USD/JPY to keep inching lower

Source: Dukascopy Bank SA
  • The portion of buy orders declined from 58 to 36%
  • Almost three quarters of all positions are now long, namely 73%
  • Immediate resistance is represented by the weekly PP at 119.71
  • The closest support is located around 118.02, namely the weekly S1
  • 17% of traders expect the Greenback to cost between 124.50 and 126.00 yen in three months
  • Upcoming events today: Japanese Final GDP, US Labor Market Conditions Index, US Consumer Credit Change

© Dukascopy Bank SA

Amid mixed labor market data, the US Dollar advanced against some major peers, but declined against the others. With the Non-Farm Payrolls showing poor figures, the USD/JPY suffered a 0.80% loss, following with a 0.27% decline versus the Euro and 0.22% versus the Swissie. Nevertheless, stronger falling Unemployment Rate boosted the US Dollar versus the Kiwi, adding 1.63%. A 1.22% gain was also recorded versus the Aussie, 0.65% against the Loonie, while the Cable went down 0.40%.
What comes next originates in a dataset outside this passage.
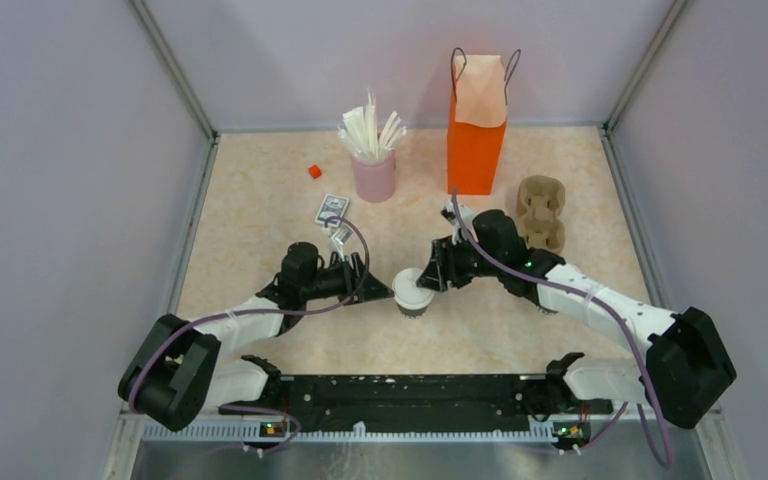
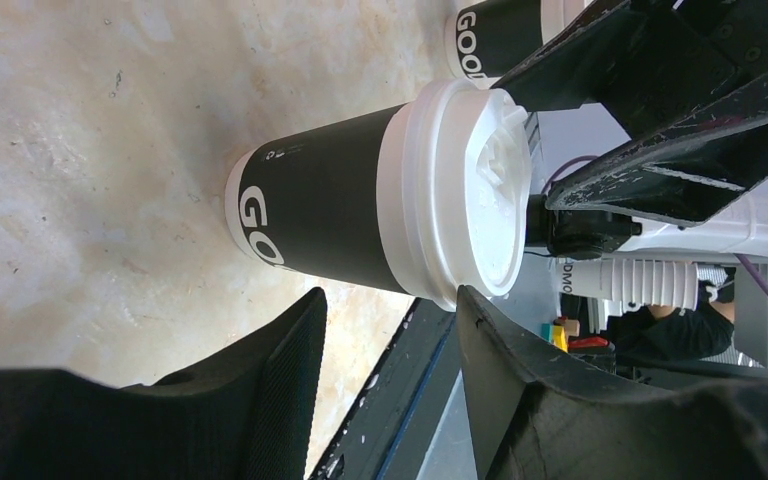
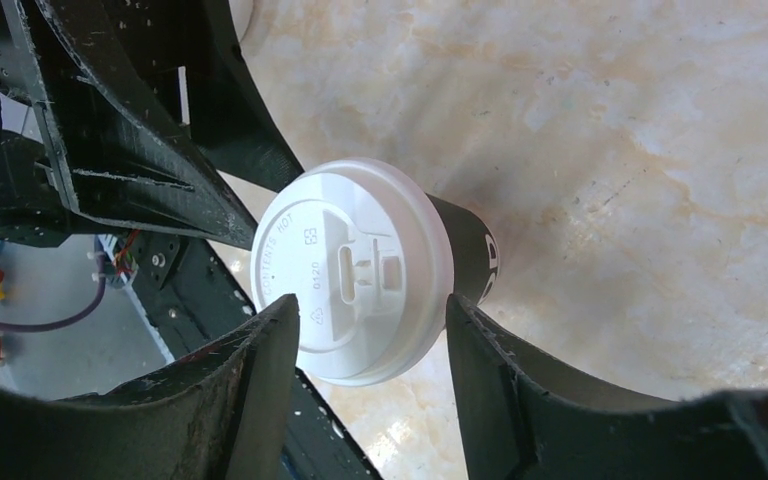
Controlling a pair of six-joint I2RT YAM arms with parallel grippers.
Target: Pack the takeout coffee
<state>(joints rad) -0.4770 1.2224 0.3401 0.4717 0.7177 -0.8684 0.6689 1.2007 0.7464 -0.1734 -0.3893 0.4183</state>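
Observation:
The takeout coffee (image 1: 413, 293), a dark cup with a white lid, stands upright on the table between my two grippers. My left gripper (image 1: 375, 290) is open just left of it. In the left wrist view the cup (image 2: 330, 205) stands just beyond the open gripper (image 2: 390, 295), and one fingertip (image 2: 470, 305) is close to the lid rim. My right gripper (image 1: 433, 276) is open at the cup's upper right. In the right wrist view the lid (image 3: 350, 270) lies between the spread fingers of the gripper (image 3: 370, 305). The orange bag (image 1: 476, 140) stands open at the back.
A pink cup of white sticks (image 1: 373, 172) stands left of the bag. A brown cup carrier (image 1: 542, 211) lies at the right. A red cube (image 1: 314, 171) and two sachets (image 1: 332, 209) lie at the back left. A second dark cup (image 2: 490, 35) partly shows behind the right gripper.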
US job growth unexpectedly slowed in August, dimming prospects of a Fed interest rate hike in September, even as unemployment rate declines to the lowest level in more than seven years, while wages accelerated. Nonfarm payrolls increased 173,000 last month as the manufacturing sector lost the most jobs since July 2013, following an upwardly revised 245,000 rise in July, according to the Labor Department. It was the smallest gain in employment in five months, while economists had forecast nonfarm payrolls increasing by 220,000 in August. At the same time, the US jobless rate dropped to 5.1% versus a more modest decline to 5.2% expected by economists. The unemployment rate reached the range that most Fed officials think is consistent with a low but steady rate of inflation.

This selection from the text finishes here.